A un día de realizarse las elecciones presidenciales en Estados Unidos, los candidatos Kamala Harris, por el Partido Demócrata, y Donald Trump, por el Republicano, han concentrado sus esfuerzos para atraer a la mayor cantidad de votantes en los siete estados clave: Pensilvania, Míchigan, Wisconsin, Nevada, Arizona, Carolina del Norte y Georgia.
Y mientras se van consumiendo las horas en esta cuenta regresiva, la pregunta es: ¿qué le podría esperar a Venezuela si gana Trump o Harris? Lauren Caballero, internacionalista y analista político, analiza los escenarios.
“Lo que yo estoy percibiendo de ambos candidatos es un enfoque similar. Ambos parecen estar de acuerdo en que hay que seguir insistiendo en un camino hacia la democracia en Venezuela y también en que los métodos utilizados hasta ahora no han dado los resultados esperados”, explicó.
Agregó que desde la administración de Joe Biden, en la que Kamala Harris es vicepresidenta, se ha dicho que la política de flexibilidad no ha sido efectiva, mientras que “Trump acusa a los demócratas de haber relajado las sanciones al gobierno venezolano y con ello haberle hecho un favor a (Nicolás) Maduro.
“Sea como fuere, parece que ninguna de las dos opciones tiene claro el enfoque, por lo menos no ante los medios. Sin embargo, llaman la atención unas declaraciones de Harris en las que asegura que Estados Unidos no usará la fuerza militar en Venezuela, lo cual sí parece un elemento nuevo en la dinámica”, señaló.
En el caso de Trump, de acuerdo con Caballero, hay incertidumbre porque “uno nunca sabe realmente cómo puede actuar, pero a simple vista da la impresión de que las opciones militares no le agradan en lo absoluto. Por otro lado, el expresidente tiene cierto fetiche con los ‘hombres fuertes’ de la política mundial, habría que ver si percibe a Nicolás Maduro de esa forma”.
A su juicio, preocupa más la actitud de ambos candidatos frente a los migrantes venezolanos. “Harris parece más abierta al asunto, mientras que Trump los ha acusado de ser criminales y otras barbaridades, promoviendo odio y desconfianza contra latinos en general y contra venezolanos en particular”.
Ante la interrogante de cómo cada candidato abordará el tema de las sanciones contra Venezuela, sobre todo las de índole económico y hacia la industria petrolera, Caballero señaló que Harris probablemente insistirá en una implementación selectiva de sanciones, intentando mantener la actual política que consiste en no afectar sectores que puedan generarles más penurias a los venezolanos.
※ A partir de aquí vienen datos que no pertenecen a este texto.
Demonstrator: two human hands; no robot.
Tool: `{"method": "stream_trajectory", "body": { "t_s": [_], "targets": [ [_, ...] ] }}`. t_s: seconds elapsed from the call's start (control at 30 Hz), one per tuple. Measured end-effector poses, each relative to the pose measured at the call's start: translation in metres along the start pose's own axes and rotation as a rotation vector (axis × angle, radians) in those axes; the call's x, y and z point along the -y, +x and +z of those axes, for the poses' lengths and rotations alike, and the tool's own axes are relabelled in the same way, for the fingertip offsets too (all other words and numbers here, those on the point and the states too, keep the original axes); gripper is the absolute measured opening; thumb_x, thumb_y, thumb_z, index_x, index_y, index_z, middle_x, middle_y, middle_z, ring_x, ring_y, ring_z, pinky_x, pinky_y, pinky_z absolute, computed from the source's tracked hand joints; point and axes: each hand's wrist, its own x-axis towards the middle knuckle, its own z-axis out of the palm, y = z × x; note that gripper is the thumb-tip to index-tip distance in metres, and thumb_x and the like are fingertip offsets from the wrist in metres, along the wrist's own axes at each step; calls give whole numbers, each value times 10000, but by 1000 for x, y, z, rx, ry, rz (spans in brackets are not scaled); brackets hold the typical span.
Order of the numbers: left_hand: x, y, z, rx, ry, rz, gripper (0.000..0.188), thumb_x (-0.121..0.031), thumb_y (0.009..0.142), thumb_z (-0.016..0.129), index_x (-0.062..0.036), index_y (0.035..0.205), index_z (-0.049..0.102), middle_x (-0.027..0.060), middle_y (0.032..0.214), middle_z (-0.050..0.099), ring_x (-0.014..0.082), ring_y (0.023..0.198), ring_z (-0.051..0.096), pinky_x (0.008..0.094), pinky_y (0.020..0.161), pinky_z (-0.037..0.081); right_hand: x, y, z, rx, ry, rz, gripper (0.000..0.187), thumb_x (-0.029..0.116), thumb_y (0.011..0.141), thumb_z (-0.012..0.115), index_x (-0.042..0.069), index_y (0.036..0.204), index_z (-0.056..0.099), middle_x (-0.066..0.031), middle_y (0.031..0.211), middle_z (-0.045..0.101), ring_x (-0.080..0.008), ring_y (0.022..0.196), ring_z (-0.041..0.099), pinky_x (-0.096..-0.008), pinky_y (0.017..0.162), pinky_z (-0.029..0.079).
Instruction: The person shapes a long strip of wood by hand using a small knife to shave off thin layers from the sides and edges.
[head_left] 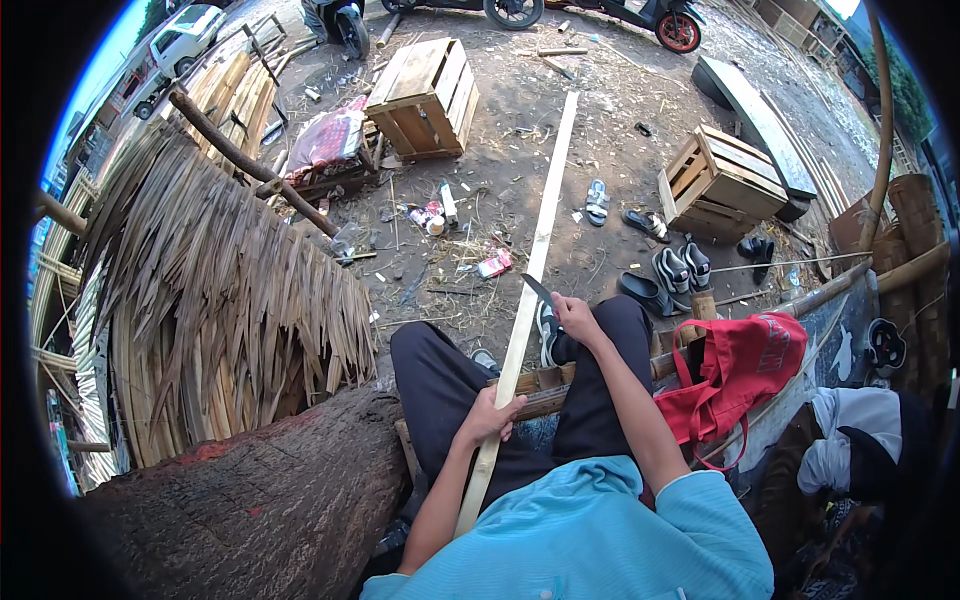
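Hands (490, 415) on bamboo strip (535, 270), knife (538, 290)

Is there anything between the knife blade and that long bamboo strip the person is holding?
Nothing visible. The right hand holds the knife with its blade right at the long bamboo strip, and the left hand grips the strip lower down.

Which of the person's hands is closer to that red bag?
The right hand. It grips a knife against the long bamboo strip, with the red bag off to its right. The left hand holds the strip lower down, farther left of the bag.
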Motion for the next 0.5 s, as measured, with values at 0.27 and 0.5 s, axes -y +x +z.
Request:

“Con Trump es incierto, podría darse el caso de que se revoquen licencias y se prohíba negociar con Pdvsa, un incremento significativo en la presión general. Pero en el caso del expresidente todo resulta muy opaco”, apuntó.
Por su parte, Juan Francisco Contreras, presidente del Colegio de Internacionalistas de Venezuela, coincide con Caballero en que Trump siempre ha sido una incógnita en cuanto a su política exterior, «a como Trump ve el tema de sus relaciones con otros países».
Con respecto a Venezuela, el experto augura que «la relación no sería buena, sobre todo con el gobierno de Nicolás Maduro. En varios mitines Trump ha manifestado que de Venezuela se están enviando delincuentes a Estados Unidos para perjudicar a la población norteamericana».
Contreras afirmó que cuando Trump fue presidente la política exterior estadounidense no fue muy distinta a la del expresidente Barack Obama.
«Trump continuó con las sanciones que había impuesto Obama. Bravuconeócon algunas medidas, pero no fue nada extraordinariamente distinto, ya que la política exterior norteamericana con respecto a América Latina y, básicamente, con respecto a Venezuela es prácticamente una posición consensuada entre ambos países. Así que no hay mucho margen de maniobra para diferenciarse», recordó.
Con respecto a Kamala Harris, tampoco cree que vaya a haber mucho cambio. «Es la vicepresidenta de Biden, tiene muy buenas relaciones con Obama, así que no creo que haya cambios significativos en la política exterior de Harris».
Por lo tanto, concluye que la expectativa es que si hay cambios con cualquiera de los dos candidatos, estos «no van a ser sustantivos».